Reek Sunday: climbers on Croagh Patrick down 90% as pilgrimage cancelled

Annual August National novena at Knock is postponed due to the Covid-19 pandemic

There was a sharp fall in the number of people climbing Croagh Patrick on Sunday after the annual Reek Sunday pilgrimage was cancelled due to the coronavirus. Photograph: Conor McKeown

Pilgrim numbers climbing Croagh Patrick today were greatly reduced on previous years, even on recent days, gardaí at Westport have said.

“People must have headed the advice,” said a spokeswoman, who added that “it was busier over the last few weeks than today.”

A factor in the numbers who did turn up on Sunday was the good weather, she said.

Parish Priest of Westport Fr Charlie McDonnell said the numbers at the mountain on Sunday were “the smallest attendance of any Sunday this year” which he estimated at “between 400 to 500 compared to the normal 5,000” on Reek Sunday.


The numbers were “very manageable and everyone who really wanted to, could climb.”

Appeals for people to stay away this year had been “very successful,” he said, and “the local people were delighted.” Those who did turn up “were made feel welcome” he said

Normally the Reek Sunday pilgrimage begins at 6am when all car park spaces would be full. “It was noon before that happened today,” he said.


Archbishop of Tuam Michael Neary had encouraged people beforehand to attend Mass in their own parishes rather than take part in the climb today. "This year for obvious reasons we have had to cancel the pilgrimage," he said.

Speaking at the vigil Mass in St Mary’s Church in Westport he observed that Covid-19 “had effectively shut down the whole world. The results will be far-reaching in terms of physical, psychological, emotional health and well-being as well as for the economy,” he said.

It was also “a huge challenge to our faith.” Yet it had “brought out the best in people. There had been was “neighbourliness, voluntarism and the huge sacrifices made by individuals and families.

“Our faith will not provide easy answers, yet faith will help to provide perspective which will enable us to address the challenges,” he said.
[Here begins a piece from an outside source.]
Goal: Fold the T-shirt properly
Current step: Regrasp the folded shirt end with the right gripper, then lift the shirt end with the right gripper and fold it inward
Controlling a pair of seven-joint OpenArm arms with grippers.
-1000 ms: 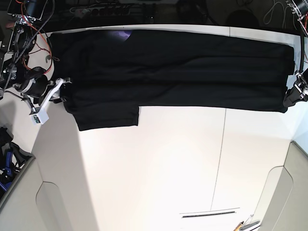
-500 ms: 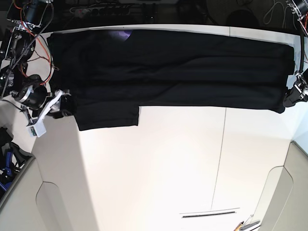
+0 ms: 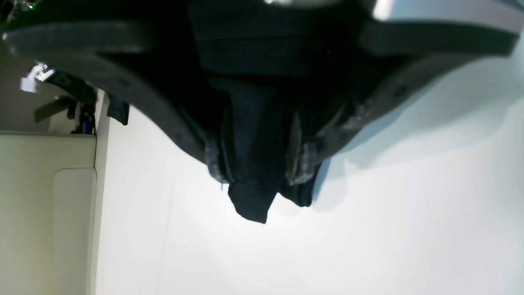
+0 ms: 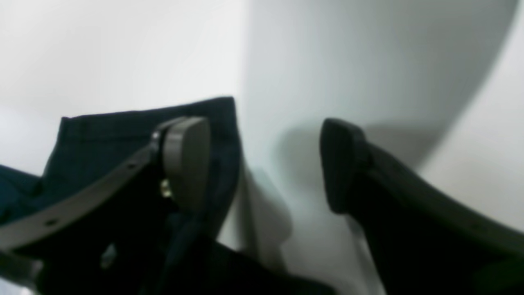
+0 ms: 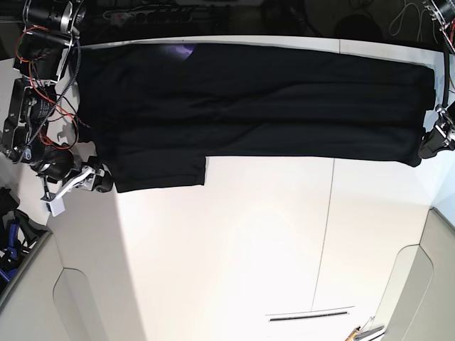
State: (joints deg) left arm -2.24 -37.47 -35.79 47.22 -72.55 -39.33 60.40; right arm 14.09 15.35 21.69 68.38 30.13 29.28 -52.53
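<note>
Lying flat: T-shirt [image 5: 263, 106], black, spread lengthwise along the far side of the white table [image 5: 234, 256], plain side up; one sleeve hangs toward the near side at the base view's left.
Left gripper [image 3: 262, 164]: pinching a bunched corner of the shirt between its pads; a tongue of cloth pokes out beyond the tips. In the base view it sits at the shirt's right end, by the table edge.
Right gripper [image 4: 264, 164]: jaws spread wide, nothing between them; one finger [image 4: 186, 157] lies over the sleeve hem, the other over bare table.
Surroundings: red wiring [image 5: 43, 67] on the right arm, beside the shirt's left end; table seam [image 5: 325, 234] running near to far.
Obstructions: none on the cloth itself.
</note>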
But, he warned, “we cannot and should not expect to return to where we had been prior to Covid-19.”

Last week the Reek Sunday Organising Forum, which includes the gardaí, Mayo Mountain Rescue, and St Mary's Catholic parish in Westport strongly advised people to stay away from Croagh Partrick on Reek Sunday.

Many volunteer stewards were cocooning and “coming to the assistance of someone who had fallen would create unnecessary public health risk, they said.”

It was also the case “that Reek Sunday fell outside the criteria laid out in the roadmap for reopening the country” and “the public health advice is clear and we absolutely abide by it,” they said.


Meanwhile the parish priest at Knock has announced that the National Novena to Our Lady of Knock there next month has been postponed “until perhaps later this year, depending on latest Government guidance.”

Fr Richard Gibbons said "having discussed at length the logistics, health and safety of organising the Novena, it is with heavy hearts that we have decided to postpone it. After careful assessment of all aspects in line with current government guidelines, we feel that this is the right thing to do."

The Novena takes place every year from August 14th to 22nd and attracts upwards of 150,000 pilgrims.

The Shrine has gradually reopened for Mass in recent weeks, with restricted capacity, but “even though the Shrine grounds cover over 100 acres, it would be impossible to control in a safe manner large outdoor gatherings which would undoubtedly come for the Novena,” said Fr Gibbons.

The Shrine however will remain open with daily Masses in the Basilica at 12 noon, 3pm and 7.30pm with restricted capacity and on a first-come, first-served basis. Confession will also be available.